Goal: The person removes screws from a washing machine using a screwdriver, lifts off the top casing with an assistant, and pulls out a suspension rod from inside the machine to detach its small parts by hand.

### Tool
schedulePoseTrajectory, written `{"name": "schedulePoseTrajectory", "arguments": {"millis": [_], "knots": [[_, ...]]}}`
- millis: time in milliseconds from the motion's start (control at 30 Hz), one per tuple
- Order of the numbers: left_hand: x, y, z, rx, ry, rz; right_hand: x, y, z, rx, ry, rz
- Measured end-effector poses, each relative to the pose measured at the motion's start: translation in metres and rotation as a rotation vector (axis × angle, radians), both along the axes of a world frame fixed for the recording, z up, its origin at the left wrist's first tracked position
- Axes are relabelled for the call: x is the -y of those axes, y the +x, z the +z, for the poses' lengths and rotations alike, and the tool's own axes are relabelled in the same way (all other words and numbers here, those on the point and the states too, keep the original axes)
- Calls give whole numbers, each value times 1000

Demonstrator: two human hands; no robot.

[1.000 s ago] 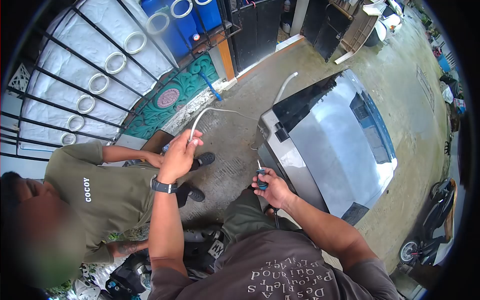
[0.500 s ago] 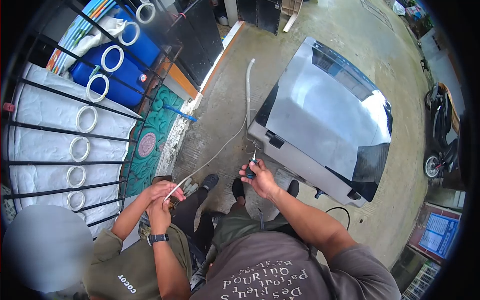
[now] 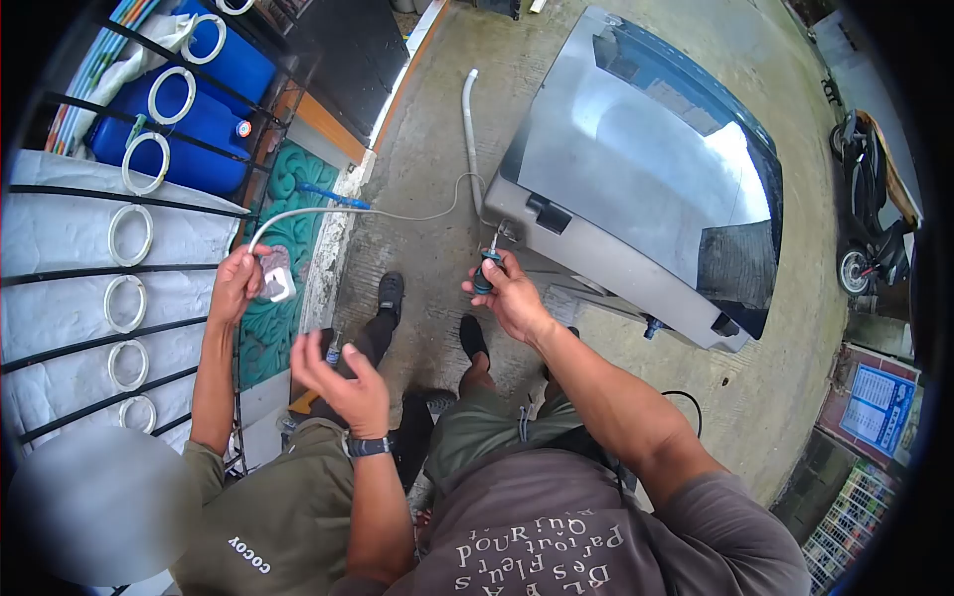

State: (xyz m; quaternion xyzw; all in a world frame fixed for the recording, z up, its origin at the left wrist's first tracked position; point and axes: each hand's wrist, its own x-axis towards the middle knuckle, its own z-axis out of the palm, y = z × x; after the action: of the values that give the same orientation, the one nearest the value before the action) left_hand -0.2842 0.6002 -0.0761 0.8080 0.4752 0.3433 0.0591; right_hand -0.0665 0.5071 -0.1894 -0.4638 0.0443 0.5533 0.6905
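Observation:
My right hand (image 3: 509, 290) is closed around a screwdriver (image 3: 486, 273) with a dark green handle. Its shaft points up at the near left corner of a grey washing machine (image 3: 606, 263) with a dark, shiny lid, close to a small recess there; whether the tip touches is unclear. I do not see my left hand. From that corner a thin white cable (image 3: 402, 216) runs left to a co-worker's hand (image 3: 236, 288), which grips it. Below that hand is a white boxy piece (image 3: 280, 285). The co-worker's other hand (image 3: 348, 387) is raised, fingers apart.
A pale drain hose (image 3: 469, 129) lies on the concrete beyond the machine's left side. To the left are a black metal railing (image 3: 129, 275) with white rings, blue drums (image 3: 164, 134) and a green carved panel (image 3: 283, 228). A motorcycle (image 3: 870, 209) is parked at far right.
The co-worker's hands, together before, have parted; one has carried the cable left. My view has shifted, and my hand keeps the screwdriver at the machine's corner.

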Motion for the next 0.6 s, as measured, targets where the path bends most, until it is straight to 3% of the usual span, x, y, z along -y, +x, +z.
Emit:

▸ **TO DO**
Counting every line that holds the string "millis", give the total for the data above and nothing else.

▸ **ANSWER BOX**
2